*Work order*:
Where in the data below does the word "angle" appear? Copy each line that holds it.
+ + + + + + +
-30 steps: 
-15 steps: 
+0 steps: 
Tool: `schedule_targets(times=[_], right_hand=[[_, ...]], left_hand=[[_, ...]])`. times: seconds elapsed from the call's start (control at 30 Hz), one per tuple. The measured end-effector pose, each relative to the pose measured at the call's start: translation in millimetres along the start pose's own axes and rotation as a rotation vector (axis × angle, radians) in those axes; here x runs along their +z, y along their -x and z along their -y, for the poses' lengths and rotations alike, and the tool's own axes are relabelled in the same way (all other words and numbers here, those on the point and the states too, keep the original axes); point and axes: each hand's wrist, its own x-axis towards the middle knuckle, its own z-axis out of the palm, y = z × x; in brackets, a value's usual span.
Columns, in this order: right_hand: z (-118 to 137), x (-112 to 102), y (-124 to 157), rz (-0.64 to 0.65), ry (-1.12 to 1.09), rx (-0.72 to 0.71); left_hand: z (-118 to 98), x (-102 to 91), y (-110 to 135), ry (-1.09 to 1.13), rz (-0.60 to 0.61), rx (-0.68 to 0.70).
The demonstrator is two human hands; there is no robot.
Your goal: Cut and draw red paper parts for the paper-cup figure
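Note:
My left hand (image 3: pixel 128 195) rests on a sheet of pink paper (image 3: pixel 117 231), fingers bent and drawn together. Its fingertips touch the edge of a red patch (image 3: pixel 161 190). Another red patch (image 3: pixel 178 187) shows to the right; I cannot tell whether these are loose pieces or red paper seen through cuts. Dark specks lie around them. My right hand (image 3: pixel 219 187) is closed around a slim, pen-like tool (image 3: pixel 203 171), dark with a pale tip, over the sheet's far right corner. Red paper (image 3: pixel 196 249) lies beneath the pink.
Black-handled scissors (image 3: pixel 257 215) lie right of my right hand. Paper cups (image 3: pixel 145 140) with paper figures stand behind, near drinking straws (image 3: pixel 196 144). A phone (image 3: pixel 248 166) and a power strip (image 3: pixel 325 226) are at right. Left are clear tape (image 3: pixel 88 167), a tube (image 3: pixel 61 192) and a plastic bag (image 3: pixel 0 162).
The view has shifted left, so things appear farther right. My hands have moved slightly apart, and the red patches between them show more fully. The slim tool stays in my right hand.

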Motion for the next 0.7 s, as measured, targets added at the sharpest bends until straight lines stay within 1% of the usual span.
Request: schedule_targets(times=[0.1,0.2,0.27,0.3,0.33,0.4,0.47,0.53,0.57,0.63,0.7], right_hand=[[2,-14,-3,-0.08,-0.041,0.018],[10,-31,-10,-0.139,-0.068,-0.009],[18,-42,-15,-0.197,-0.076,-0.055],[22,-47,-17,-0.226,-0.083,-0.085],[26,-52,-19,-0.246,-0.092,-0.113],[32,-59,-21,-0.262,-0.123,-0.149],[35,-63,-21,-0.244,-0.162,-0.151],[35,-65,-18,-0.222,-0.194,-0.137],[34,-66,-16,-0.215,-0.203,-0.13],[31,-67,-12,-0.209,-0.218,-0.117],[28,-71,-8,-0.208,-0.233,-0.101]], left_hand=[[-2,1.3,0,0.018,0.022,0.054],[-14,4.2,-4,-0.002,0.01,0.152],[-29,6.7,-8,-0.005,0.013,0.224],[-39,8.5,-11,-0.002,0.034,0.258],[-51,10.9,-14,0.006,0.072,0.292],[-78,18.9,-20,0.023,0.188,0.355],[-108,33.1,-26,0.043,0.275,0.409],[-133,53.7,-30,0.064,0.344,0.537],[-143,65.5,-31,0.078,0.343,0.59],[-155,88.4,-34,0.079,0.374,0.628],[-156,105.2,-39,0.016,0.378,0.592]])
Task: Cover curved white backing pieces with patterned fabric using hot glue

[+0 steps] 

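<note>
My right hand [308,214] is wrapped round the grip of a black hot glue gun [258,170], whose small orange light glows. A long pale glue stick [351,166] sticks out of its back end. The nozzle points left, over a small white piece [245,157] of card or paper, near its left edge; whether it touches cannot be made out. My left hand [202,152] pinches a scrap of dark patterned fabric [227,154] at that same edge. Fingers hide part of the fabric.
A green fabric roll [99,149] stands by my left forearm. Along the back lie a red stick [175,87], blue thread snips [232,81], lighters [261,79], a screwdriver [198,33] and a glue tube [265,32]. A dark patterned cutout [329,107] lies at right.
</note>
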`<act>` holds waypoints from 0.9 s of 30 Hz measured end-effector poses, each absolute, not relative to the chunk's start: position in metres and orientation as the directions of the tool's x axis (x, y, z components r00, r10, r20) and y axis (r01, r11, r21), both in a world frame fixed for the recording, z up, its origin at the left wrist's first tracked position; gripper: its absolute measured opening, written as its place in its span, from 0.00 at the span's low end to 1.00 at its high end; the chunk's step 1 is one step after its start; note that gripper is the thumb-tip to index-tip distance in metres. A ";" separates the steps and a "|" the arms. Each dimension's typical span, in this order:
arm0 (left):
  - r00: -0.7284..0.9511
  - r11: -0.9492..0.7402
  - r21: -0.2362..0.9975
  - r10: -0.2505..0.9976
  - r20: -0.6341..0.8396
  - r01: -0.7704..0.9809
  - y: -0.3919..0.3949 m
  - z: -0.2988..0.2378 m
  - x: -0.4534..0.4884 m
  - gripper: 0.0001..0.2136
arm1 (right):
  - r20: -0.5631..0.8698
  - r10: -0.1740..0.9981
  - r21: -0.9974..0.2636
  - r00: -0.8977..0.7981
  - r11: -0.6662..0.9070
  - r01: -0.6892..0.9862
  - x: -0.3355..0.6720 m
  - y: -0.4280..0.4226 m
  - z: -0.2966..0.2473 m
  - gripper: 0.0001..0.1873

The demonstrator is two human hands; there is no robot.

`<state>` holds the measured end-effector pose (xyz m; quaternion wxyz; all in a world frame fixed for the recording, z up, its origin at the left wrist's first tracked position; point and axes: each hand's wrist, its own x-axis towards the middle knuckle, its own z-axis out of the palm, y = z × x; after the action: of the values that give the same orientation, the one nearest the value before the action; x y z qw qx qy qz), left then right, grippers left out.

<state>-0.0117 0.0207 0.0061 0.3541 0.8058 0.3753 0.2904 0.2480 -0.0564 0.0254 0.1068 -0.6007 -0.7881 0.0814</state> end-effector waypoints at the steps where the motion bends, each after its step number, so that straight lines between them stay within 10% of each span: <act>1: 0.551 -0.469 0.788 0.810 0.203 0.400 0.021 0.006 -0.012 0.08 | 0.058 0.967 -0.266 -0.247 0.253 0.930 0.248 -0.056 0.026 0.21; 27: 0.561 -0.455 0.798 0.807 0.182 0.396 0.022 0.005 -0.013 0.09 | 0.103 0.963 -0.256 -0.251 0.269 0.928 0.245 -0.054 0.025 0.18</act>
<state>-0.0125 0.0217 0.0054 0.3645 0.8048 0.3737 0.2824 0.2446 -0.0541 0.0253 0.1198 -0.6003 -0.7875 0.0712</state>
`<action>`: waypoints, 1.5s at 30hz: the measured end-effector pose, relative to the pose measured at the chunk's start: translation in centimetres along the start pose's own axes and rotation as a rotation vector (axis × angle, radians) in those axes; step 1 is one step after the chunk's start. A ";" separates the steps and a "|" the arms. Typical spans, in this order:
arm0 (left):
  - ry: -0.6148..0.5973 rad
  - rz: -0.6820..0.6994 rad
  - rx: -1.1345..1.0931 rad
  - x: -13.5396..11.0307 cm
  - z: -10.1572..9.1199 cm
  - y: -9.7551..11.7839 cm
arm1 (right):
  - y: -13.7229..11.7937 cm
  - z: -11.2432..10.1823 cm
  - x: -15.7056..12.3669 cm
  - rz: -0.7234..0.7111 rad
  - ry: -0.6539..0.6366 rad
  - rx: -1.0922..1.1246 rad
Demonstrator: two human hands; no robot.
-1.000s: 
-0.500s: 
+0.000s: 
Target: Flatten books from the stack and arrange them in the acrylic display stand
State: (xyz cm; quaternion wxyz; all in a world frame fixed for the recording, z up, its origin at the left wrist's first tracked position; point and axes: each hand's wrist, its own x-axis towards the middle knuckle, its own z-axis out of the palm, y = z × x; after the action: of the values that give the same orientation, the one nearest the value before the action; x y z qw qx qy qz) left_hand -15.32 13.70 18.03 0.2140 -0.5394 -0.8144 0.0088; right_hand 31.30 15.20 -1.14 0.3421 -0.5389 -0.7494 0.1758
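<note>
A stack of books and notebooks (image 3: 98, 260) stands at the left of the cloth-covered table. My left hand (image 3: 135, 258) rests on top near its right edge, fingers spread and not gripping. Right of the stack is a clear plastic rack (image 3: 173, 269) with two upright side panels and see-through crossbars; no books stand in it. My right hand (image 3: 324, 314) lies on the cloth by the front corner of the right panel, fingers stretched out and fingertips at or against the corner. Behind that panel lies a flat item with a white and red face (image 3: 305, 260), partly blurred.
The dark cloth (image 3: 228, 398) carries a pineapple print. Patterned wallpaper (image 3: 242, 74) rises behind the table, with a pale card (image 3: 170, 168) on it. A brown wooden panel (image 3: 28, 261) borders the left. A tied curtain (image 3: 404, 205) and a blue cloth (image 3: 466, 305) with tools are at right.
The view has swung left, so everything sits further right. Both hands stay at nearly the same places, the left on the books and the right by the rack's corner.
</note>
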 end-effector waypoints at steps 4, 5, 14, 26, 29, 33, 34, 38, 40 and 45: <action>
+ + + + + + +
*Result for this exercise*:
Tool: `schedule_targets(times=[_], right_hand=[[_, ...]], left_hand=[[_, ...]])`. times: seconds elapsed from the call's start (control at 30 Hz), one per tuple. The measured end-effector pose, each relative to the pose measured at the call's start: translation in millimetres along the start pose's own axes and rotation as a rotation vector (axis × angle, radians) in those axes; here x runs along their +z, y along their -x and z along their -y, for the poses' lengths and rotations alike, and the tool's own axes are relabelled in the same way (all other words and numbers here, those on the point and the states too, keep the original axes); point and axes: each hand's wrist, its own x-axis towards the middle knuckle, its own z-axis out of the palm, y = z × x; in brackets, a value's usual span.
`<action>`: waypoints, 1.5s at 30hz: the measured end-effector pose, relative to the pose measured at the chunk's start: translation in centimetres along the start pose's own axes and rotation as a rotation vector (axis × angle, radians) in those axes; step 1 is one step after the chunk's start. A ";" separates the steps and a "|" the arms. Typical spans, in this order:

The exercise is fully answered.